Lawfare rages on
A federal judge upheld a subpoena issued by Congressional Democrats demanding access to Trump’s personal financial information. Arguing the subpoena was political warfare (and it is), Trump’s lawyers filed suit, hoping to block the subpoena.
More from Politico:
U.S. District Court Judge Amit Mehta’s ruling means that Mazars USA must comply with the House Oversight and Reform Committee’s subpoena for eight years of Trump’s financial records, though the president is certain to appeal the ruling.
The president filed suit last month to block the subpoena, arguing that it amounted to an abuse of congressional authority.
Oversight Committee Chairman Elijah Cummings (D-Md.) issued the subpoena to Mazars last month as part of the panel’s investigation into whether Trump committed financial crimes before he became president.
In particular, the committee has sought to corroborate specific claims made by Trump’s former personal attorney and fixer Michael Cohen.

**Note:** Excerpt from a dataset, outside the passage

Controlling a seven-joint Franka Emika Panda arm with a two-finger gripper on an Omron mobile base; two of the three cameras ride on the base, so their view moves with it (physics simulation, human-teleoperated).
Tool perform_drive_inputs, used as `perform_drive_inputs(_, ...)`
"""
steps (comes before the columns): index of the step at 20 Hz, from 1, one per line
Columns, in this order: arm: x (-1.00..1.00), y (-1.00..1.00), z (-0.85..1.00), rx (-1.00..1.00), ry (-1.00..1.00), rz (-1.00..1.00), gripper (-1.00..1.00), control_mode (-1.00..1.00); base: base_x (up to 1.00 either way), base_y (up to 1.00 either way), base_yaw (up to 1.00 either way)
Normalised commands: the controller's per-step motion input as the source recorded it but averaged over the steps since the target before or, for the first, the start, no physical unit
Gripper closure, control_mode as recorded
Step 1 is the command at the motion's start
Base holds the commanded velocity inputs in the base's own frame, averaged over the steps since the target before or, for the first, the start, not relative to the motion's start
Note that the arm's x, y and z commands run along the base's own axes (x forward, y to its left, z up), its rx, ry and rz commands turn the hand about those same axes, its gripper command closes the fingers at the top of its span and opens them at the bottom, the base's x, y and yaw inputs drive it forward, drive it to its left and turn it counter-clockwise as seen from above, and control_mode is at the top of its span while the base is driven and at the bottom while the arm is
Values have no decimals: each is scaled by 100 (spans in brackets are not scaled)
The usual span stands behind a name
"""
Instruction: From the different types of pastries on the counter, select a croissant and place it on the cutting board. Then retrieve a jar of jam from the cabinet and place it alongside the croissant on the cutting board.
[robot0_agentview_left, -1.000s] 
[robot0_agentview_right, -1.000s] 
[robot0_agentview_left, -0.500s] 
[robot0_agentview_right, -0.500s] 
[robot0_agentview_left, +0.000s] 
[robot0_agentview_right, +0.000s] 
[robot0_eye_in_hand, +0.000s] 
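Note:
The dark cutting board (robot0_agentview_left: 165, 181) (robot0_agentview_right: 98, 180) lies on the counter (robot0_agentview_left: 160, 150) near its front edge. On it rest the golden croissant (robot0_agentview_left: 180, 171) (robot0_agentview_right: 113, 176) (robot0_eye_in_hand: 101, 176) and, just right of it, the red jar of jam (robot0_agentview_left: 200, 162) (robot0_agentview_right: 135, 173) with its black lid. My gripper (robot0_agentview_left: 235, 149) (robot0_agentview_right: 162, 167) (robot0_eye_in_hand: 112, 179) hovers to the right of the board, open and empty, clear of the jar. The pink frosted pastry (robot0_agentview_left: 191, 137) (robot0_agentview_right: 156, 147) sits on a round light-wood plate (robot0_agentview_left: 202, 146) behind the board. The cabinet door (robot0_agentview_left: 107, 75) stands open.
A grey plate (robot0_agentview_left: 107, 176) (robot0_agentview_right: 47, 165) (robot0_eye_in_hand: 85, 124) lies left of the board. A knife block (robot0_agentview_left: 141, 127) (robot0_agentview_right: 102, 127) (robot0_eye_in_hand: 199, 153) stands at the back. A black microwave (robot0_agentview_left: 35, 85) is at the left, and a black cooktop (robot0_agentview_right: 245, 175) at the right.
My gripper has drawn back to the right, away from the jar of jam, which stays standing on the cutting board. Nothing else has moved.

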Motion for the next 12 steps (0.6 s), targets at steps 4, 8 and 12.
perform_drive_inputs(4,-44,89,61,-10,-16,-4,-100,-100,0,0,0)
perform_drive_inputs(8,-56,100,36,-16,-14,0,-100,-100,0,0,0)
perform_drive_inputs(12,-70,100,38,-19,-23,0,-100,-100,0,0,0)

Earlier this year, Cohen turned over documents to the panel which purport to show that Trump artificially inflated and deflated the values of his assets to suit his personal financial benefit.
And from CNBC:
Mehta wrote in a 41-page memorandum opinion that while “there are limits on Congress’s investigative authority … those limits do not substantially constrain Congress.”
The House Oversight and Government Reform Committee subpoenaed accounting firm Mazars in April, requesting financial documents and related materials from Trump, his trust and a handful of his businesses. Trump’s lawyers sued in Washington, D.C., federal court to block that subpoena, writing that Democrats had “declared all-out political war” against Trump.
While Trump’s lawyers had argued that the committee’s subpoena did not have a legitimate legislative purpose — and was therefore invalid — Mehta took a more liberal view.
“So long as Congress investigates on a subject matter on which ‘legislation could be had,’” then Congress is acting within the bounds of the U.S. Constitution, the judge wrote. “President Trump cannot block the subpoena to Mazars.”
The Democrat-led committee argued that the requested financial documents will help it strengthen ethics and disclosure laws and their penalties, as well as assisting in making sure that the president does not violate the emoluments clause of the Constitution.
“These are facially valid legislative purposes, and it is not for the court to question whether the Committee’s actions are truly motivated by political considerations,” Mehta wrote.
All speculation suggests Trump will appeal the ruling.
We can play, “imagine if Congressional Republicans played the same game with all of Obama’s sealed records,” but we live by two completely different sets of rules here.